Re: Incident report D-TRUST: syntax error in one tls certificate

2018-11-28 Thread Jakob Bohm via dev-security-policy
On 27/11/2018 00:54, Ryan Sleevi wrote:
> On Mon, Nov 26, 2018 at 12:12 PM Jakob Bohm via dev-security-policy <
> dev-security-policy@lists.mozilla.org> wrote:
> 
>> 1. Having a spare certificate ready (if done with proper security, e.g.
>> a separate key) from a different CA may unfortunately conflict with
>> badly thought out parts of various certificate "pinning" standards.
>>
> 
> You blame the standards, but that seems an operational risk that the site
> (knowingly) took. That doesn't make a compelling argument.
> 

I blame those standards for forcing every site to choose between two 
unfortunate risks, in this case either the risks prevented by those 
"pinning" mechanisms and the risks associated with having only one 
certificate.

The fact that sites are forced to make that choice makes it unfair to 
presume they should always choose to prevent whichever risk is discussed 
in a given context.  Groups discussing other risks could equally unfairly 
blame sites for not using one of those "pinning" mechanims.

> 
>> 2. Being critical from a society perspective (e.g. being the contact
>> point for a service to help protect the planet), doesn't mean that the
>> people running such a service can be expected to be IT superstars
>> capable of dealing with complex IT issues such as unscheduled
>> certificate replacement due to no fault of their own.
>>
> 
> That sounds like an operational risk the site (knowingly) took. Solutions
> for automation exist, as do concepts such as "hiring multiple people"
> (having a NOC/SOC). I see nothing to argue that a single person is somehow
> the risk here.
> 

The number of people in the world who can do this is substantially 
smaller than the number of sites that might need them.  We must 
therefore, by necessity, accept that some such sites will not hire such 
people, or worse multiple such people for their own exclusive use.

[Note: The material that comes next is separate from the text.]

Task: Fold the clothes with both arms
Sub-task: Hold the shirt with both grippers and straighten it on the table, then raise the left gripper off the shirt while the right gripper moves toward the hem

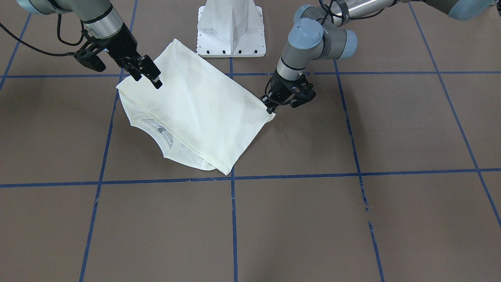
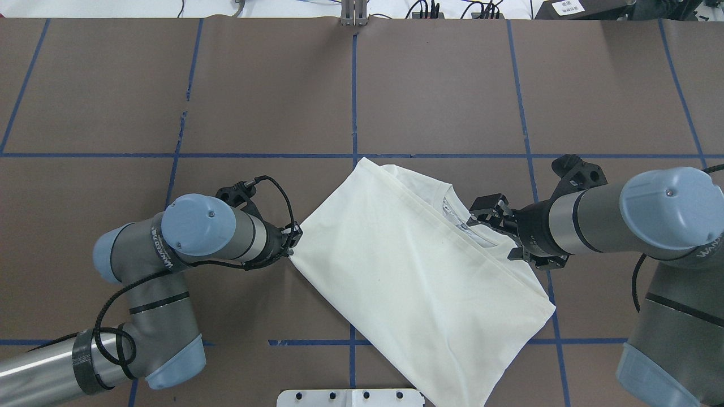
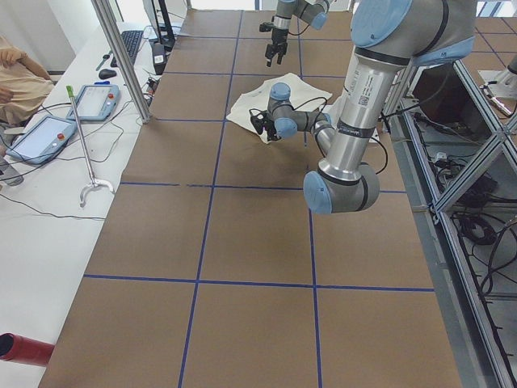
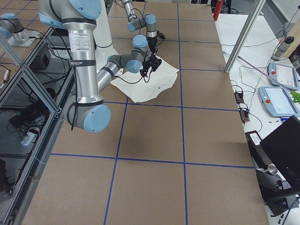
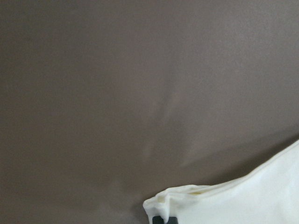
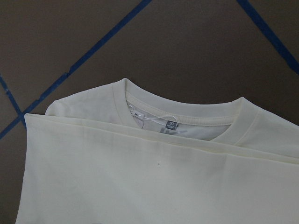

Automating certificate deployment (as you often suggest) lowers 
operational security, as it necessarily grants read/write access to 
the certificate data (including private key) to an automated, online, 
unsupervised system.

Allowing multiple persons to replace the certificates also lowers 
operational security, as it (by definition) grants multiple persons 
read/write access to the certificate data.

Under the current and past CA model, certificate and private key 
replacement is a rare (once/2 years) operation that can be done 
manually and scheduled weeks in advance, except for unexpected 
failures (such as a CA messing up).


> 
>> 3. Not every site can be expected to have the 24/7 staff on hand to do
>> "top security credentials required" changes, for example a high-
>> security end site may have a rule that two senior officials need to
>> sign off on any change in cryptographic keys and certificates, while a
>> limited-staff end-site may have to schedule a visit from their outside
>> security consultant to perform the certificate replacement.
>>
> 
> This is exactly describing a known risk that the site took, accepting the
> tradeoffs. I fail to see a compelling argument that there should be no
> tradeoffs - given the harm presented to the ecosystem - and if sites want
> to make such policies, rather than promoting automation and CI/CD, then it
> seems that's a risk they should bear and make an informed choice.
> 

The trade off would have been made against the risk of the site itself 
mishandling its private key (e.g. a site breach).  Not against force 
majeure situations such as a CA recalling a certificate out of turn.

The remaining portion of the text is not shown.